Gold atoms create orderly places for iron and platinum atoms, then retreat to the periphery of the fuel cell, where they scrub carbon monoxide from fuel reactions. The tighter organization and cleaner reactions extend the cell's performance life. (Credit: Sun Lab/Brown University)
In experiments carried out by the chemists, the 4-nm nanoparticle catalyst made of iron-platinum-gold (FePtAu) generated a current of 2809.9 mA/mg Pt and retained 93% of its initial mass activity, that is, 2600 mA/mg Pt after 13 hours. According to the team, the mass activity achieved by the tetragonal nanoparticle is the highest reported in all nanoparticle catalysts tested so far. The research findings have been reported in the Journal of the American Chemical Society.
Gold plays a major role in the formic-acid fuel-cell reaction. It creates additional space inside the nanoparticle sphere and on heating it diffuses and leaves the space vacant for the platinum and iron atoms to assemble themselves as uniform layers inside the nanoparticle. As a next step, gold binds to the nanoparticle assembly’s exterior surface.
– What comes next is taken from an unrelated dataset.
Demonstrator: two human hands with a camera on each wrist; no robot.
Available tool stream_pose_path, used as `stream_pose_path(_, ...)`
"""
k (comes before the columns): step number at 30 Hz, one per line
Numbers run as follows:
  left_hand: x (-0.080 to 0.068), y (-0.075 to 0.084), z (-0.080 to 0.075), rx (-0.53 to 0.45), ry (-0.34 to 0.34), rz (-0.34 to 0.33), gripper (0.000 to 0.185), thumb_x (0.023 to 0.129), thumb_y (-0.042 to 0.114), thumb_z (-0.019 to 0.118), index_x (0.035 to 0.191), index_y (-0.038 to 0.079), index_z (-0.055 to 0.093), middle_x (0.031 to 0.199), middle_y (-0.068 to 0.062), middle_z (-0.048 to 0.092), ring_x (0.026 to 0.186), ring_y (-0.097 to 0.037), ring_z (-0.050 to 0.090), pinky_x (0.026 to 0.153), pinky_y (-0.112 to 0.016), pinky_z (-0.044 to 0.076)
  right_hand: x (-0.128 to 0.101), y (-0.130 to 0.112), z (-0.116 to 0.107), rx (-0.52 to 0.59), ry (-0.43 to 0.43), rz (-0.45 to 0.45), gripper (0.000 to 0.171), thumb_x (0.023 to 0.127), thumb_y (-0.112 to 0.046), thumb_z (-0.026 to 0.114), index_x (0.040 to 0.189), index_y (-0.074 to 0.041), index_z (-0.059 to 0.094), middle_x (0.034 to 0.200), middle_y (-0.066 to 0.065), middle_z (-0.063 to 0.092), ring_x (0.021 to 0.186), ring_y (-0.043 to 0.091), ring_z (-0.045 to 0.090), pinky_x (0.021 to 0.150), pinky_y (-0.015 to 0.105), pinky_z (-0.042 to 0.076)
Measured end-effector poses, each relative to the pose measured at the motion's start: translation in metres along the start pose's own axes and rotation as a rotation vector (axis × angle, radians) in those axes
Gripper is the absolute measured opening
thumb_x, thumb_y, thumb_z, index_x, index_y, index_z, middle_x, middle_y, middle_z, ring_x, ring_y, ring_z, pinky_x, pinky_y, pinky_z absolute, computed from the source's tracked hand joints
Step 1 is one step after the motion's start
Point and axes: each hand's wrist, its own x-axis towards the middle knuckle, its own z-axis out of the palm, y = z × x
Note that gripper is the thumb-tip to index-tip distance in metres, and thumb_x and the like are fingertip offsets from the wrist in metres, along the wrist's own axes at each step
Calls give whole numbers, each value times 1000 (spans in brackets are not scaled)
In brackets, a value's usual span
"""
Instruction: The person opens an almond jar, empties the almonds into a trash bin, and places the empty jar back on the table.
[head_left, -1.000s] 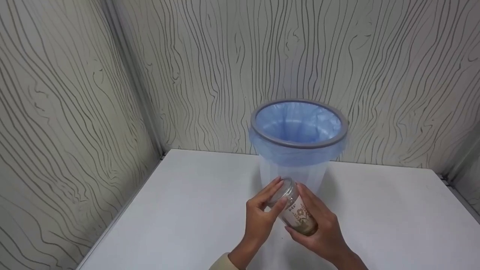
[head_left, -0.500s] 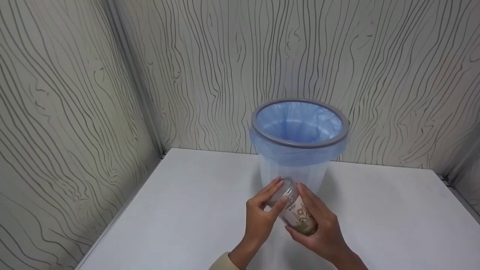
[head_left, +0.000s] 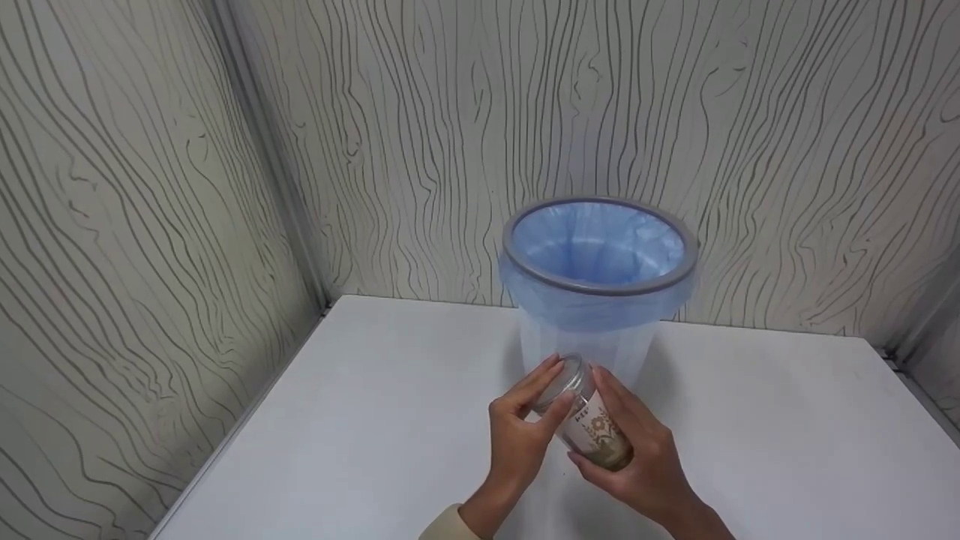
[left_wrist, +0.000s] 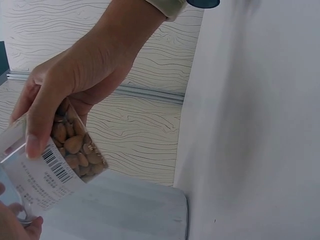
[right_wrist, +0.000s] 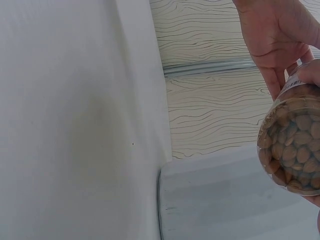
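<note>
A clear jar (head_left: 598, 429) with a floral printed label is tilted between both hands in the head view. My left hand (head_left: 516, 433) grips its clear upper end, fingers on one side and thumb on the other. Whether that end is a separate lid is unclear. The right hand (head_left: 646, 454) holds the jar's body from the right, near the base. Almonds (left_wrist: 72, 142) show through the jar's lower part in the left wrist view, beside a barcode on the label (left_wrist: 42, 177). Through the jar's base, more almonds (right_wrist: 297, 142) appear in the right wrist view.
Just behind the hands stands a pale bin (head_left: 589, 345) with a grey rim (head_left: 600, 289) and a blue liner (head_left: 600, 311). White table surface (head_left: 360, 420) surrounds it. Wood-pattern panels (head_left: 420, 150) close off the back and sides.
Both hands and the jar shift very slightly left; the grip looks the same. The bin stays in place.
</note>
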Motion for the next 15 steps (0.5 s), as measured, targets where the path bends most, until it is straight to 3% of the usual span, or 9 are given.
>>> stream_pose_path(15, -1, -1, 2, 58, 47, -7, 35, 94, 29, 74, 126, 15, 73, 135, -3, 66, 125, -21, 62, 96, -43, 54, -2, 1, 2, -16, -2, -4, 106, 60, -19, 97, 149, 3, 45, 152, 15, 49, 137, 17, 51, 105, 21, 42)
Gold forms the desired four-sided crystal structure dubbed as ‘face-centered-tetragonal’ at lower temperatures in the nanoparticle assembly. The four-sided shape helps creating more ordered structure by forcing the platinum and iron atoms to occupy the designated positions inside the structure. This helps create an atomic order which makes the platinum and iron layers bind more strongly in the structure, resulting in a more stable and durable nanoparticle assembly, which is necessary for durable and high-performance catalysts. Gold also catalyzes the oxidation of carbon monoxide, thus eliminating it from the formic-acid fuel-cell reaction. This enhances the iron-platinum catalyst’s performance, as carbon monoxide normally inhibits the catalyst’ action by binding to it.
The research team noted that gold may be replaced with other metals in the nanoparticle catalyst to enhance durability and performance of the catalyst.